▶ **YOUR ASSIGNMENT**
Using the records below, count the lines containing "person" and give only the total.

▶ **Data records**
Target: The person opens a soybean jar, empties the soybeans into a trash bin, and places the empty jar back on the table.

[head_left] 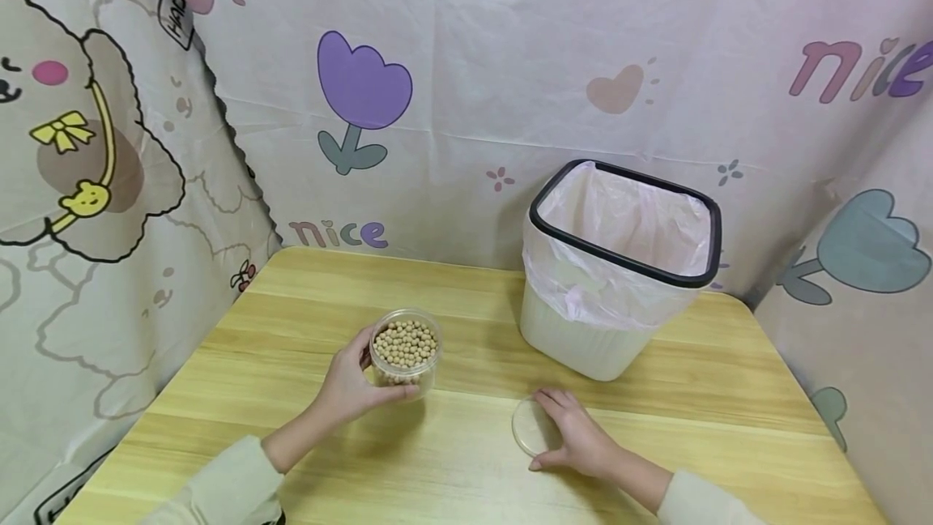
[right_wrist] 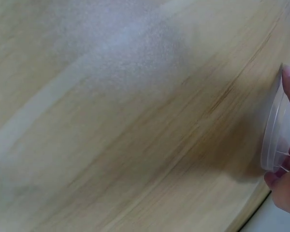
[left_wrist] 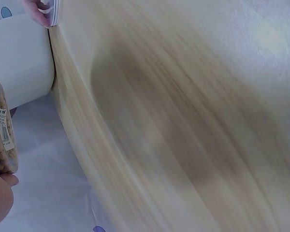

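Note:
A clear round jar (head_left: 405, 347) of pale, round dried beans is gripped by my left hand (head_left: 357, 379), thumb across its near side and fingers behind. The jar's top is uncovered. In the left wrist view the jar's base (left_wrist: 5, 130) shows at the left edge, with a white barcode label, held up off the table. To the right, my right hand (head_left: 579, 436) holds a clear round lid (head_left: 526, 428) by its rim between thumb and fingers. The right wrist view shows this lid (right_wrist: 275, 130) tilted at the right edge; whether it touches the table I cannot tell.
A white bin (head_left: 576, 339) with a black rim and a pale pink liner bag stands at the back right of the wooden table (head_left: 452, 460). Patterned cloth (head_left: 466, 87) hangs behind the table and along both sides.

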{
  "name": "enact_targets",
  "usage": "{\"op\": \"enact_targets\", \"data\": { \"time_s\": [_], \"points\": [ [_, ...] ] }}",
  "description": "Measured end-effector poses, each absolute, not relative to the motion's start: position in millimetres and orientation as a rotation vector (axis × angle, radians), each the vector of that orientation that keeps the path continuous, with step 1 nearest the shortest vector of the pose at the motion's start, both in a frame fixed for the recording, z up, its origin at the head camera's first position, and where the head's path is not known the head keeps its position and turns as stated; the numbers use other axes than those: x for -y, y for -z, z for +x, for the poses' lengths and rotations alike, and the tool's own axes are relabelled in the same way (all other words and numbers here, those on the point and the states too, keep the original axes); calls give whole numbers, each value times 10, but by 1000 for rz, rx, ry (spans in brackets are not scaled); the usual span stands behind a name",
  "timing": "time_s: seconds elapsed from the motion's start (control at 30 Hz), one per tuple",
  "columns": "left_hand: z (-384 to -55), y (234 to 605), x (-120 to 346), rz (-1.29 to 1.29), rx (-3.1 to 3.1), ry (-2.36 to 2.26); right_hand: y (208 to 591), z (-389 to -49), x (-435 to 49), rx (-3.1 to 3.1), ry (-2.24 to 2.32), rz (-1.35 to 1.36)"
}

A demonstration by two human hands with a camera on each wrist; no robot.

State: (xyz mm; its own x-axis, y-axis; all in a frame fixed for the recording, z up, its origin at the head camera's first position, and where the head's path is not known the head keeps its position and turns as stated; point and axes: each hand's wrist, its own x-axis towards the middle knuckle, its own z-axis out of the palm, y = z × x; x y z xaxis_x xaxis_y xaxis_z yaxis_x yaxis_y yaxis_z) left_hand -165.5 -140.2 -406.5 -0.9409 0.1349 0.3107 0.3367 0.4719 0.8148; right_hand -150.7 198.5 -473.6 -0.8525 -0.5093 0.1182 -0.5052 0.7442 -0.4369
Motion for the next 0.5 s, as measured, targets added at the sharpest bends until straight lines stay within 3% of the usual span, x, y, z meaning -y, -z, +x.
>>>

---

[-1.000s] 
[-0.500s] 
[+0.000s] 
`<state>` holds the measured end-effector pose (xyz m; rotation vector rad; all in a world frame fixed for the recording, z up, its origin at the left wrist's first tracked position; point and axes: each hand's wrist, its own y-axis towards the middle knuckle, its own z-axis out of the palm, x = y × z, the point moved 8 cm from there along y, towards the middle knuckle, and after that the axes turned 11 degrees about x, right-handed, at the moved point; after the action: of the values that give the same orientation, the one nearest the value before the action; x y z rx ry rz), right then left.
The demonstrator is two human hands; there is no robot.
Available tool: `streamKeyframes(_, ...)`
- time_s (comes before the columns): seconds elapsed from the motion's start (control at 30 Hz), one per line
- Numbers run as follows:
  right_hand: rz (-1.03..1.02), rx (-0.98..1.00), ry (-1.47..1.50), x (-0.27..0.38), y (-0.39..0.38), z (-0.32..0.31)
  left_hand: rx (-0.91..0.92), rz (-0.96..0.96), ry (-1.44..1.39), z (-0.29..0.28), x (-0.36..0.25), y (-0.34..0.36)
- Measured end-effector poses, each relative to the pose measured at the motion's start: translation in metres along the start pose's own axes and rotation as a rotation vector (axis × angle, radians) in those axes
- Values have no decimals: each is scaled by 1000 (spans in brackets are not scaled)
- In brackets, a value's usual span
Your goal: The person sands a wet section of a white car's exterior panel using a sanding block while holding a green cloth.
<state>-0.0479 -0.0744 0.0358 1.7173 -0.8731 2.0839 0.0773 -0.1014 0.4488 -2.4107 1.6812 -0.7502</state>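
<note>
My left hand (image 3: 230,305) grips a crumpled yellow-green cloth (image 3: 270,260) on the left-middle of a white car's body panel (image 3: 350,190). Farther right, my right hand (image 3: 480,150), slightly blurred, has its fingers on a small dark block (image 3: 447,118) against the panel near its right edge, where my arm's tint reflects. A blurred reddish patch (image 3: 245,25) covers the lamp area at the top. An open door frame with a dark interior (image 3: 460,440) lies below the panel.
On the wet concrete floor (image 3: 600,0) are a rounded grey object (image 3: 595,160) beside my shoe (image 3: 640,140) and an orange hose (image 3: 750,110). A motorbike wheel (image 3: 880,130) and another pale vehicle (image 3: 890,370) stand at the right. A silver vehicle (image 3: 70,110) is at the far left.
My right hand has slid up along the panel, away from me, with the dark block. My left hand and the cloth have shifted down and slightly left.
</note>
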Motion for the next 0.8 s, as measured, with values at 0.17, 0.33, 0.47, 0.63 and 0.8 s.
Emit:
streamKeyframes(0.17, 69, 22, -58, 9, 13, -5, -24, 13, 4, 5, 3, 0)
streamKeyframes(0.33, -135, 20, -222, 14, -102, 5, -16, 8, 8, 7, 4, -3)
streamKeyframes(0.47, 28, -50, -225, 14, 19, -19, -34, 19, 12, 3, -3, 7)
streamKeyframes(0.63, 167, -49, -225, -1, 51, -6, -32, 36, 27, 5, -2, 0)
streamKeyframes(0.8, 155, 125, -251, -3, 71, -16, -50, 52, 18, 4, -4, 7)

▶ **REPLY TO THE TASK**
2